Bu, şu anki kalp kırıklığını felaket olmaktan çıkarmana ve fanteziyi gerçeklikten ayırmana yardımcı olur. Bu, mümkün olan en güvenli yolla yapılan bir duygusal maruz kalma terapisidir.
10. “Dopamin Hızlandırma” Listesi Yap
Yeni birine koşarak “rebound” yapma, beynini ışıklandıran bir şeye koş. Sana mini bir mutluluk zirvesi yaşatan aktivitelerin bir listesini oluştur: kick boks, karaoke, yeni bir Netflix dizisi, resim dersi, acı yemekler.
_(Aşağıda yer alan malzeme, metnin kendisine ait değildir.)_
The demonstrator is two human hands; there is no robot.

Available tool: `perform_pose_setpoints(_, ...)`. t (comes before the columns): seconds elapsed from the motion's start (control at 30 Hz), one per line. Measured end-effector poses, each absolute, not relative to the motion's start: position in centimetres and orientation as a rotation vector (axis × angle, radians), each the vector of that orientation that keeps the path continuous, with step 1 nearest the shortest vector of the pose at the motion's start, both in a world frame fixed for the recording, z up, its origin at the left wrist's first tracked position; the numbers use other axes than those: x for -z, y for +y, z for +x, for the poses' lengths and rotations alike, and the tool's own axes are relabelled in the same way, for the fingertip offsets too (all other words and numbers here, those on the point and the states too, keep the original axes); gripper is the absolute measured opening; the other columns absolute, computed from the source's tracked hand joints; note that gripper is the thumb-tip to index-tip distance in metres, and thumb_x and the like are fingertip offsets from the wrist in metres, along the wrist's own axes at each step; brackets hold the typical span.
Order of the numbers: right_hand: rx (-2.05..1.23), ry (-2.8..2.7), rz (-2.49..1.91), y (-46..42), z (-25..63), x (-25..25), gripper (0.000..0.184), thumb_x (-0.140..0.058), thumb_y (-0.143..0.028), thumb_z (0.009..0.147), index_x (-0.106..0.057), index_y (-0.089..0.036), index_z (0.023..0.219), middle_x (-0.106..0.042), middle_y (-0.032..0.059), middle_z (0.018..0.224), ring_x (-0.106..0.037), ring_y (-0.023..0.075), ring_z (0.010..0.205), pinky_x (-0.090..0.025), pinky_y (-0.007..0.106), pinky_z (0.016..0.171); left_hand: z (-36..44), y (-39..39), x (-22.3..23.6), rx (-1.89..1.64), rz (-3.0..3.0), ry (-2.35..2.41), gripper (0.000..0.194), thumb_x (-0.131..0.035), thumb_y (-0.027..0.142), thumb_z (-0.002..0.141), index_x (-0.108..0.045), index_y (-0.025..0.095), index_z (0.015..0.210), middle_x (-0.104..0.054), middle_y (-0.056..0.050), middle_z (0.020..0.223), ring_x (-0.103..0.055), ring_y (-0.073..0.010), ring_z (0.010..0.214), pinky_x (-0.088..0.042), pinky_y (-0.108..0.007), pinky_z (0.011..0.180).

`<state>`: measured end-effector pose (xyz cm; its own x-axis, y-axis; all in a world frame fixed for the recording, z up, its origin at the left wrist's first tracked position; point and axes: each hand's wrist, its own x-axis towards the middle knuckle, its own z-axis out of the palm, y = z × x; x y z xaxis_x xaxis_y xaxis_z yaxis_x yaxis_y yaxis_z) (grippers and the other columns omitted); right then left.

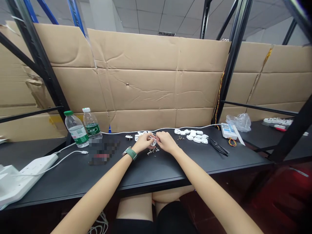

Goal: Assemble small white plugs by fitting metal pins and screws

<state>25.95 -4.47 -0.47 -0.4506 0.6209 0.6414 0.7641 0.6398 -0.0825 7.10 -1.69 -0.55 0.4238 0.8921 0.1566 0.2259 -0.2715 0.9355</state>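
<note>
Over the middle of the black table, my left hand (143, 143) grips a small white plastic piece (153, 142) with dark holes in it. My right hand (167, 141) meets it from the other side, its fingers pinched together at the piece's edge. Whatever sits between those right fingertips is too small to make out. Below the hands lies a little pile of small metal parts (152, 151). More white plastic pieces (140, 135) lie behind my left hand, partly covered by it. To the right, several rounded white pieces (197, 139) are spread out beside tiny brass-coloured parts (180, 138).
Black-handled pliers (218, 147) and a white box with a blue-marked face (228, 131) lie at the right. Two water bottles (77, 130) stand at the left, near a white power strip (29, 178) and a cable (65, 159). Cardboard (146, 87) walls the back.
</note>
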Motion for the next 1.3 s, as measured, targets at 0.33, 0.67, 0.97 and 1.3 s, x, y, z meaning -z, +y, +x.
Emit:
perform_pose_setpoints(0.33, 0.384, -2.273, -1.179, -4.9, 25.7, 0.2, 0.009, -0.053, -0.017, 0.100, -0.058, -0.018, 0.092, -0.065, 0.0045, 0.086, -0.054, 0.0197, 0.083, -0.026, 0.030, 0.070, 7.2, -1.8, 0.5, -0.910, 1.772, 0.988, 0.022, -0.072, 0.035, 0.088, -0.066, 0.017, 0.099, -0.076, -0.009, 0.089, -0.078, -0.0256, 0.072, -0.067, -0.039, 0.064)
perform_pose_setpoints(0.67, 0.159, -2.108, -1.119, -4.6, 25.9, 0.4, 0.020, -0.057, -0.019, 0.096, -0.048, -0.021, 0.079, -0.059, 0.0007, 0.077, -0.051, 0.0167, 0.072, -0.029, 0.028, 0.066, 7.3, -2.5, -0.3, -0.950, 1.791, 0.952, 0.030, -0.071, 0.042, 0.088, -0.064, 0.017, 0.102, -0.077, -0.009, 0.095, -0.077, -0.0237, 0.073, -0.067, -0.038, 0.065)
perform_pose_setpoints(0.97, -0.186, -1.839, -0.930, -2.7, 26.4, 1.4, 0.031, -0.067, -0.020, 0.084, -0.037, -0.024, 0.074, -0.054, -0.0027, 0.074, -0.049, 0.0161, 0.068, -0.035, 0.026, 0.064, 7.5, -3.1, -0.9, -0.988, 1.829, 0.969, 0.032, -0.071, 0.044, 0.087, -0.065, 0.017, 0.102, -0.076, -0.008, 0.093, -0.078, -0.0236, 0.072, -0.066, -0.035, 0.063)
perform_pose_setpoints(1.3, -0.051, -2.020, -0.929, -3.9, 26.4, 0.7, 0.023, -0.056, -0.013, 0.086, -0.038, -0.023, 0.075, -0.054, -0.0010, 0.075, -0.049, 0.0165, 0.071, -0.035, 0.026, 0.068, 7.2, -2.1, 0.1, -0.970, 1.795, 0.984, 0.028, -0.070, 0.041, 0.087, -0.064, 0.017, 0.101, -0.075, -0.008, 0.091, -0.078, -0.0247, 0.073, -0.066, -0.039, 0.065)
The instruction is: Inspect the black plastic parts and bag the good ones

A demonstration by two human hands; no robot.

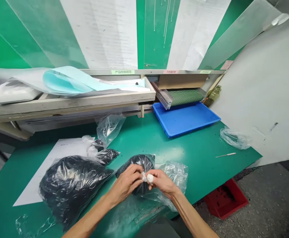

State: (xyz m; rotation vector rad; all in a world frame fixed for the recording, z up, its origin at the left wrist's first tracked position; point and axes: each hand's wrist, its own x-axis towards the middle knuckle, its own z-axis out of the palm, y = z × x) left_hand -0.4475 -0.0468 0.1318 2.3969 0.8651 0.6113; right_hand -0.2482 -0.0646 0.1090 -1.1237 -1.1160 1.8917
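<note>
Head view: we look down on a left hand (126, 183) and a right hand (160, 181) meeting above a green desk (191, 158), their fingers (136, 175) pinched narrowly together on a small white piece (147, 178), too small for us to tell what it is. Directly behind and beneath the hands sits a clear plastic bag of black contents (136, 163), near the desk's front edge, with loose clear film (176, 175) spreading to its right.

Just to the left, a much larger bulging bag of black material (71, 186) lies across a white paper sheet (60, 153), with a smaller black-filled bag (104, 155) and a limp clear bag (109, 129) beyond it. Farther back stands a blue plastic tray (184, 120), well apart from the hands, below a stack of green-striped boards (186, 97). A crumpled clear bag (234, 138) and a slim white-handled tool (225, 154) lie toward the desk's right side. Pale blue sheets (65, 82) rest on a wooden shelf (67, 102) above, and a red crate (225, 198) sits on the floor (265, 198) at right.
</note>
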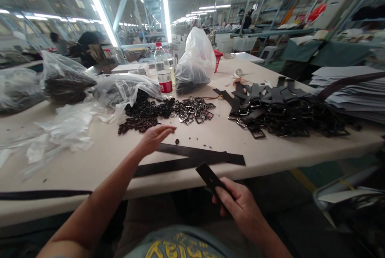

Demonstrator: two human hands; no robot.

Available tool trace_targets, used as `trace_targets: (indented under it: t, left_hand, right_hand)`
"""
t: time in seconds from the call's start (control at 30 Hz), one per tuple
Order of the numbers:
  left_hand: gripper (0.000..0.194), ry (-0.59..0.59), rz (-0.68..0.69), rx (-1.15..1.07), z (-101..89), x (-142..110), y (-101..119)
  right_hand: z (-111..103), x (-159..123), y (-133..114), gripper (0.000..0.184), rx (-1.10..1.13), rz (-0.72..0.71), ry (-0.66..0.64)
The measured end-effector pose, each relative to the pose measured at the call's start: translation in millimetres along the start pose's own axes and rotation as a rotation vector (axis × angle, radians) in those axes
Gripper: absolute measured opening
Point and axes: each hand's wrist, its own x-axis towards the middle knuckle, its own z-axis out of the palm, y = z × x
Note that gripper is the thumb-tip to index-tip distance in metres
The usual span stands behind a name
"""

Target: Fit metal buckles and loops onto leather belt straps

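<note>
My right hand [237, 202] is closed round a black belt strap [208, 174], thumb on top. The strap's squared end points up and left, with a small slot in it. Over the table, my left hand [156, 137] reaches out with fingers stretched, and I see nothing held in it. Just right of its fingertips lies a small dark loop [177, 141]. Beyond that hand are a heap of small black loops [141, 119] and a pile of shiny metal buckles [195, 109]. Two more black straps [198, 154] lie crossed near the table's front edge.
Many black straps with buckles [270, 109] are heaped at right, beside stacked sheets [345, 85]. A red-capped bottle [164, 75] and a tied plastic bag [194, 63] stand at the back. Clear plastic bags [64, 77] cover the left. Another strap [45, 194] lies at front left.
</note>
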Motion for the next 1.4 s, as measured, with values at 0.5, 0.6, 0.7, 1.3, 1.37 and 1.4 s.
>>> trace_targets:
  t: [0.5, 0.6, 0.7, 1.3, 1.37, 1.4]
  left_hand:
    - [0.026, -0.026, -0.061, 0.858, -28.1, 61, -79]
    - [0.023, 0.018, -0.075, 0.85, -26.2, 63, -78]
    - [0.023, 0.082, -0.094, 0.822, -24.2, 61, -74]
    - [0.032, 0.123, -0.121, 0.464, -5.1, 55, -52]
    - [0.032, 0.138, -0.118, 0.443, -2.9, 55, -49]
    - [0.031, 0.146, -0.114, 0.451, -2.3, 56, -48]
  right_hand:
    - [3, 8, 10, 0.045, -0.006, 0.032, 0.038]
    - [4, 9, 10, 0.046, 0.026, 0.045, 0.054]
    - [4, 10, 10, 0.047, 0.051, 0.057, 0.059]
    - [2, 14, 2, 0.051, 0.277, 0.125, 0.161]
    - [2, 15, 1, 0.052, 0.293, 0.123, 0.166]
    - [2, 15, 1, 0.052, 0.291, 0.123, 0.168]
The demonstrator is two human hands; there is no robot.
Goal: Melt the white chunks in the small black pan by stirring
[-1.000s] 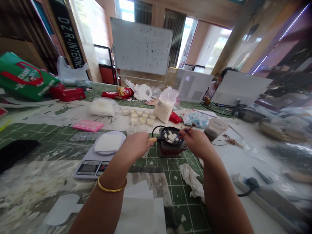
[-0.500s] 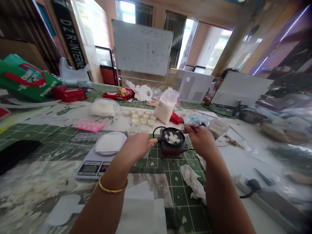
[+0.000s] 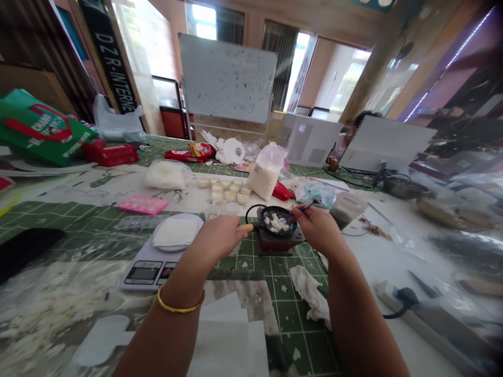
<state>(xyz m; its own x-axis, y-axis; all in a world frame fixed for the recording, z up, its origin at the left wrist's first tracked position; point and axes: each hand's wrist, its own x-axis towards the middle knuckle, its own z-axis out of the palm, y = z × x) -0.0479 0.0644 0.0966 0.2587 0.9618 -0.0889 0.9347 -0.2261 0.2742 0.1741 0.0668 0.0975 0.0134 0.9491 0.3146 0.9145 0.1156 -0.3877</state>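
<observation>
A small black frying pan (image 3: 271, 231) rests on a little hot plate (image 3: 276, 246), with white chunks (image 3: 277, 223) lying in it. My left hand (image 3: 220, 235) is closed around the pan's wooden handle (image 3: 245, 228). In my right hand (image 3: 319, 224) is a thin blue paintbrush (image 3: 307, 207), bristles pointing up and away; its other end reaches down to the pan's right side, among or close to the chunks. Just left of my left hand stands a kitchen scale (image 3: 147, 267) with a stack of white sheets (image 3: 175, 232) on it.
Behind the pan are several small filled cups (image 3: 230, 195) and a bag of white granules (image 3: 265, 173). A crumpled tissue (image 3: 308, 293) lies near my right forearm. White paper (image 3: 223, 340) is in front, a power strip (image 3: 424, 319) at right. A person (image 3: 346, 141) sits behind a monitor.
My right hand has moved slightly left and inward, bringing the brush's lower end farther over the pan. The white chunks have shifted a little. My left hand keeps its hold on the handle.
</observation>
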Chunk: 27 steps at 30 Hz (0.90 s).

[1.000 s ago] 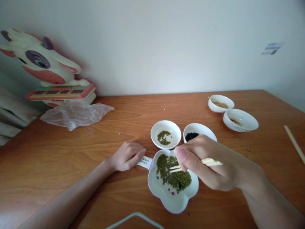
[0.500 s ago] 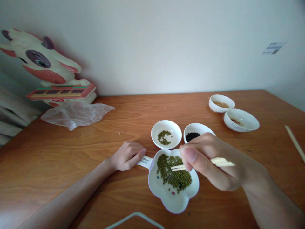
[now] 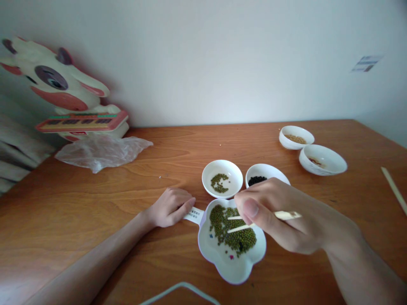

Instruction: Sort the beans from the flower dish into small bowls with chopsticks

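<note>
My left hand (image 3: 173,207) is closed on the labelled handle of a flower-shaped dish (image 3: 232,271), which rests on the table with green mung beans (image 3: 238,241) in it. A few dark beans lie among the green ones. In my right hand (image 3: 276,214) is a pair of chopsticks (image 3: 240,228), their tips apart over the mung beans; no bean shows between them. Just behind the dish stands a white bowl (image 3: 235,178) with some mung beans. Beside it, a bowl (image 3: 275,170) of black beans is partly hidden by my right hand.
At the back right are a bowl of yellowish grains (image 3: 295,139) and a bowl with reddish bits (image 3: 333,159). A pale stick (image 3: 394,188) lies at the right edge. A clear plastic bag (image 3: 104,152) sits before a cow-shaped toy piano (image 3: 82,120) on the left.
The chopstick tips have spread apart over the mung beans, and my right hand has shifted slightly left. My left hand and the dish have stayed in place.
</note>
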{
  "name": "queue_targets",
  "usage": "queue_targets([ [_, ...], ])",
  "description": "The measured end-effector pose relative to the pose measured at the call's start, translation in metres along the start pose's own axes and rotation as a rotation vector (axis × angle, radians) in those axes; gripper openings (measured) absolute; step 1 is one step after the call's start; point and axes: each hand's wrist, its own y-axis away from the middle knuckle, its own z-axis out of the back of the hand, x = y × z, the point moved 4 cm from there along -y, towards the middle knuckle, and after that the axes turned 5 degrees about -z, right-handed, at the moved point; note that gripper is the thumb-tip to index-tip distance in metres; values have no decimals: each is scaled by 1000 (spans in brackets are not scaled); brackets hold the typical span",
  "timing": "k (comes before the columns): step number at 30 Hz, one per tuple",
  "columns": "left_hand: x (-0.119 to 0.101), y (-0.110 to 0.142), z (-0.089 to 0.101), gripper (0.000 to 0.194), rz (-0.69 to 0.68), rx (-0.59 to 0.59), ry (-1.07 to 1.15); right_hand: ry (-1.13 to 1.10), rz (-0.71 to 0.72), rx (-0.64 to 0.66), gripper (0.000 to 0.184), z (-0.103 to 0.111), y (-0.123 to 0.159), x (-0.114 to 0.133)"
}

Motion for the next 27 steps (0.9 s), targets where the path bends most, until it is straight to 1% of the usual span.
queue_targets([
  [3, 0, -1, 0, 37, -1, 1, 5, 53, -32, -23, 41, 0, -1, 1],
  [7, 0, 0, 0, 38, 1, 0, -1, 60, -28, -55, 39, 0, -3, 1],
  [11, 0, 0, 0, 38, -6, -1, 3, 73, -14, -40, 41, -1, -4, 0],
  [16, 0, 0, 0, 38, -8, -6, 6, -5, 38, -15, 47, 1, 0, 1],
  [19, 0, 0, 0, 37, -5, -7, 6, 6, 40, -8, 51, 2, 2, 2],
  [27, 1, 0, 0, 38, 5, -3, 5, 7, 8, -16, 45, 3, -1, 2],
])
Her birkaç günde birini programla ki ivme kazansın. Bu, beyninin ödül sistemini yeniden yapılandırmasına yardımcı olur, böylece sana o duygusal tatmini vermeyen birinin peşinden koşmazsın.
11. İlişkisine Saygı Duy
Hoşlandığın kişi zaten bir ilişki içindeyse, kimsenin varlığından bile haberdar olmadığı bir üçüncü tekerlek gibi hissedebilirsin. Maalesef, bu kendi yarattığın üzücü bir durum ve buna son verebilecek tek kişi sensin.
Başka biriyle olması canını yaksa bile, eğer o ilişkisinde mutluysa, ondan uzak durman çok daha kolay olur. Ayrılmalarını umarak bekleme ve ilgi için yalvarma. Sen bundan daha iyisin.
Ayrıca, bu kişiyi gerçekten seviyorsan, onun mutlu olmasını istemelisin. Eğer hayatıyla ve ilişkisiyle mutluysa, sen de onun için en iyisini dilemeli ve aşkı başka yerlerde aramaya başlamalısın.
12. Sana Değer Veren İnsanlarla Çevrelen
Bir reddedilme, ne kadar normal olsa da, istenmeyen ve yalnız hissetmene neden olabilir. Sana değer veren insanlarla, ister sevgi dolu arkadaşlar ister ailen olsun, çevrelenmeye çalış.
Seni sevenlerle vakit geçirmek, bir reddedilmenin seni daha az harika bir insan yapmadığını ve varlığını seven başka insanların olduğunu hatırlamana yardımcı olur.
13. Başkalarıyla Flört Et
Sana karşılık vermeyen birine mi saplandın kaldın? En iyi çare, yeniden flört etmeyi denemek olabilir.
Sahip olamayacağın birini düşündüğünde, onu idealize edersin. Bu takıntı, beyninin büyük bir kısmını kaplayabilir ve seni, karşılıksız aşkından daha mükemmel kimsenin olmadığına inandırabilir. Oysa bu, gerçeğin çok uzağında.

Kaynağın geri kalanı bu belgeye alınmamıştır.